Activity ▸ Everything in the listing should be copied exactly, save for the pictures.

START Data segment

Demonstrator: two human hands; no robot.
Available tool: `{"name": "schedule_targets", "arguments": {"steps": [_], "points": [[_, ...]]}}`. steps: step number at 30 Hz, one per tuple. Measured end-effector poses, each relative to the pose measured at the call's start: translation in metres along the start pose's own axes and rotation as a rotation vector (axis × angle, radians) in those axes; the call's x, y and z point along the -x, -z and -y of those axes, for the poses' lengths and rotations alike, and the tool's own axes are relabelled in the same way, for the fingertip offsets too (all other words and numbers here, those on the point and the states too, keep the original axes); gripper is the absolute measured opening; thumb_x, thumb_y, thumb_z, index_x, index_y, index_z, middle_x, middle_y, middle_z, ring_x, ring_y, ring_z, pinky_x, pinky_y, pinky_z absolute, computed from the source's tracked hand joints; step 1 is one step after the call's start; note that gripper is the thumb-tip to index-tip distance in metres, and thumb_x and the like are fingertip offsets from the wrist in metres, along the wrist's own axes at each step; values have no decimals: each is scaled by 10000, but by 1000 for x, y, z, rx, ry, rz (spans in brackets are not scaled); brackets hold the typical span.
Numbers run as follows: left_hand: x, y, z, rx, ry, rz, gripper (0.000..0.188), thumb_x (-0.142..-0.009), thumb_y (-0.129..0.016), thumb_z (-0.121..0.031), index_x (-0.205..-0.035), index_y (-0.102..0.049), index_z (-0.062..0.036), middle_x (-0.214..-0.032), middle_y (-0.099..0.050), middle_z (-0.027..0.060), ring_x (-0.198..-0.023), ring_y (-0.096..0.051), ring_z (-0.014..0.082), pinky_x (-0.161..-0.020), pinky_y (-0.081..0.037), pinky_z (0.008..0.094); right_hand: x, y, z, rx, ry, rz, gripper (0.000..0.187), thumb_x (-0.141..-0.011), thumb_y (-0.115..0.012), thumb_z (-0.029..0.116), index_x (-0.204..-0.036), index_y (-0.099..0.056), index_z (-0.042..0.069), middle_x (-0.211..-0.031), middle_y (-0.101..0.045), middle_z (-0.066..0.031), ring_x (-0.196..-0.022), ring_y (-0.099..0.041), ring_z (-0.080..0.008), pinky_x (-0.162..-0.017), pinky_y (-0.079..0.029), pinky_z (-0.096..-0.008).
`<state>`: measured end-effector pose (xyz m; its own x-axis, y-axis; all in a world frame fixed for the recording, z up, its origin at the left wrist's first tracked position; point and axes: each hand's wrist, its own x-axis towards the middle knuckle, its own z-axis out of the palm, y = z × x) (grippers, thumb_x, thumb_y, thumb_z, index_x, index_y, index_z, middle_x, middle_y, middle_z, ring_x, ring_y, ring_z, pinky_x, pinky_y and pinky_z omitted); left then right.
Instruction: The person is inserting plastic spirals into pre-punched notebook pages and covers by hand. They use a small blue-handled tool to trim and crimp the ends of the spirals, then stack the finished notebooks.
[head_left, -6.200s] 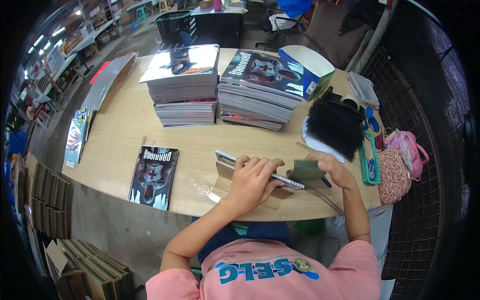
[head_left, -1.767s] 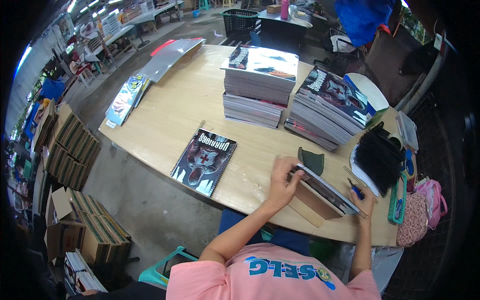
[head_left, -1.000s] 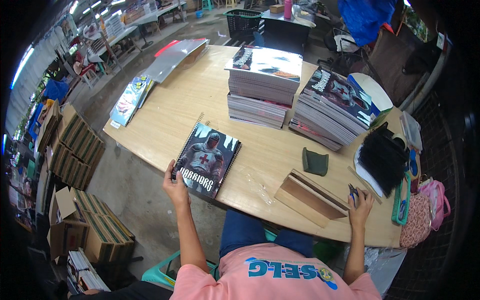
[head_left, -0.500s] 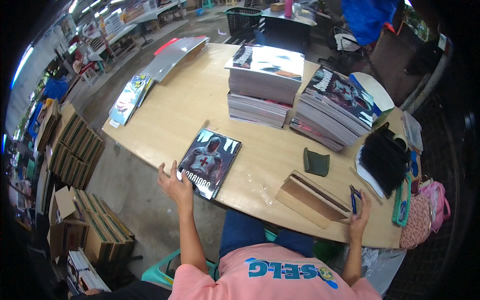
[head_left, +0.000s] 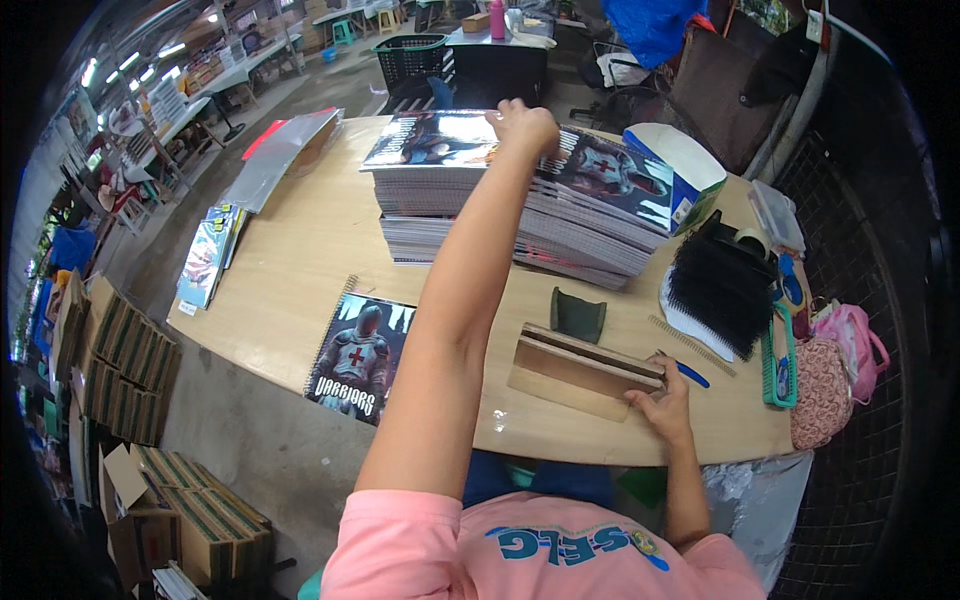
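My left arm stretches across the table. My left hand (head_left: 527, 130) rests at the top of the left stack of spiral notebooks (head_left: 428, 190), fingers bent but apart on the glossy cover near the neighbouring stack (head_left: 590, 225). My right hand (head_left: 664, 405) grips the right end of a long wooden trough (head_left: 575, 375), thumb on the near side and fingers on the far side. Blue-handled pliers (head_left: 692, 376) lie beside those fingers, their jaws hidden. A single spiral notebook (head_left: 358, 362) with a knight cover lies at the near left edge, partly behind my left forearm.
A dark green curved piece (head_left: 578, 315) sits beyond the trough. Black binding coils (head_left: 715, 290), a loose coil (head_left: 690, 345), a teal basket (head_left: 779, 365) and a pink pouch (head_left: 822, 390) crowd the right side. Clear sheets (head_left: 275, 165) lie far left; cartons (head_left: 130, 375) stand on the floor.
My left hand has left the single notebook and reached forward to the left stack. My right hand has let go of the pliers and taken hold of the wooden trough. The view has shifted right.
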<state>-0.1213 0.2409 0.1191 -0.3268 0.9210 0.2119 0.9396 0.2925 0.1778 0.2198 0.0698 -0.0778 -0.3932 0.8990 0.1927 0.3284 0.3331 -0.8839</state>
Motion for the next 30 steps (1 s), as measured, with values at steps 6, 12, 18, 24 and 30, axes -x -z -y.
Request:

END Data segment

Written answer ▸
Demonstrator: two human hands; no robot.
Available tool: `{"name": "schedule_targets", "arguments": {"steps": [_], "points": [[_, ...]]}}`. steps: step number at 30 Hz, one per tuple. Measured end-effector poses, each relative to the pose measured at the call's start: translation in metres along the start pose's own axes and rotation as a rotation vector (axis × angle, radians) in those axes; the call's x, y and z point along the -x, -z and -y of those axes, for the poses' lengths and rotations alike, and the tool's own axes are relabelled in the same way, for the fingertip offsets too (all other words and numbers here, those on the point and the states too, keep the original axes); gripper is the absolute measured opening; thumb_x, thumb_y, thumb_z, index_x, index_y, index_z, middle_x, middle_y, middle_z, ring_x, ring_y, ring_z, pinky_x, pinky_y, pinky_z absolute, computed from the source's tracked hand joints; step 1 is one step after the call's start; note that gripper is the thumb-tip to index-tip distance in metres, and thumb_x and the like are fingertip offsets from the wrist in metres, along the wrist's own axes at each step; values have no decimals: each is scaled by 10000, but by 1000 for x, y, z, rx, ry, rz (spans in brackets are not scaled); brackets hold the typical span.
Numbers run as follows: left_hand: x, y, z, rx, ry, rz, gripper (0.000..0.188), thumb_x (-0.142..-0.009), thumb_y (-0.129..0.016), thumb_z (-0.121..0.031), index_x (-0.205..-0.035), index_y (-0.102..0.049), index_z (-0.062..0.036), middle_x (-0.214..-0.032), middle_y (-0.099..0.050), middle_z (-0.027..0.060), ring_x (-0.198..-0.023), ring_y (-0.096..0.051), ring_z (-0.014..0.082), pinky_x (-0.161..-0.020), pinky_y (-0.081..0.037), pinky_z (0.008..0.094); right_hand: x, y, z, rx, ry, rz, gripper (0.000..0.187), thumb_x (-0.141..-0.011), thumb_y (-0.115..0.012), thumb_z (-0.029..0.116), index_x (-0.204..-0.036), index_y (-0.099..0.056), index_z (-0.042..0.069), middle_x (-0.211..-0.031), middle_y (-0.101..0.045), middle_z (-0.066..0.031), ring_x (-0.196..-0.022), ring_y (-0.099..0.041), ring_z (-0.080..0.008), pinky_x (-0.162..-0.017), pinky_y (-0.079..0.029), pinky_z (-0.096..-0.008).
`<state>`: measured end-effector pose (xyz m; its own x-axis, y-axis; all in a world frame fixed for the recording, z up, its origin at the left wrist's first tracked position; point and axes: each hand's wrist, its own x-axis towards the middle knuckle, its own z-axis out of the palm, y = z × x) (grippers, thumb_x, thumb_y, thumb_z, index_x, index_y, index_z, middle_x, middle_y, middle_z, ring_x, ring_y, ring_z, pinky_x, pinky_y and pinky_z omitted); left then right.
Instruction: The person is inserting plastic spirals into pre-punched notebook pages and covers by hand. They use a small blue-handled tool to trim and crimp the ends of the spirals, then stack the finished notebooks.
[head_left, -6.200s] 
[head_left, -1.767s] 
[head_left, -1.000s] 
[head_left, -0.500s] 
[head_left, +0.000s] 
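My left arm stretches across the table. My left hand (head_left: 527, 130) rests at the top of the left stack of spiral notebooks (head_left: 428, 190), fingers bent but apart on the glossy cover near the neighbouring stack (head_left: 590, 225). My right hand (head_left: 664, 405) grips the right end of a long wooden trough (head_left: 575, 375), thumb on the near side and fingers on the far side. Blue-handled pliers (head_left: 692, 376) lie beside those fingers, their jaws hidden. A single spiral notebook (head_left: 358, 362) with a knight cover lies at the near left edge, partly behind my left forearm.
A dark green curved piece (head_left: 578, 315) sits beyond the trough. Black binding coils (head_left: 715, 290), a loose coil (head_left: 690, 345), a teal basket (head_left: 779, 365) and a pink pouch (head_left: 822, 390) crowd the right side. Clear sheets (head_left: 275, 165) lie far left; cartons (head_left: 130, 375) stand on the floor.
My left hand has left the single notebook and reached forward to the left stack. My right hand has let go of the pliers and taken hold of the wooden trough. The view has shifted right.
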<state>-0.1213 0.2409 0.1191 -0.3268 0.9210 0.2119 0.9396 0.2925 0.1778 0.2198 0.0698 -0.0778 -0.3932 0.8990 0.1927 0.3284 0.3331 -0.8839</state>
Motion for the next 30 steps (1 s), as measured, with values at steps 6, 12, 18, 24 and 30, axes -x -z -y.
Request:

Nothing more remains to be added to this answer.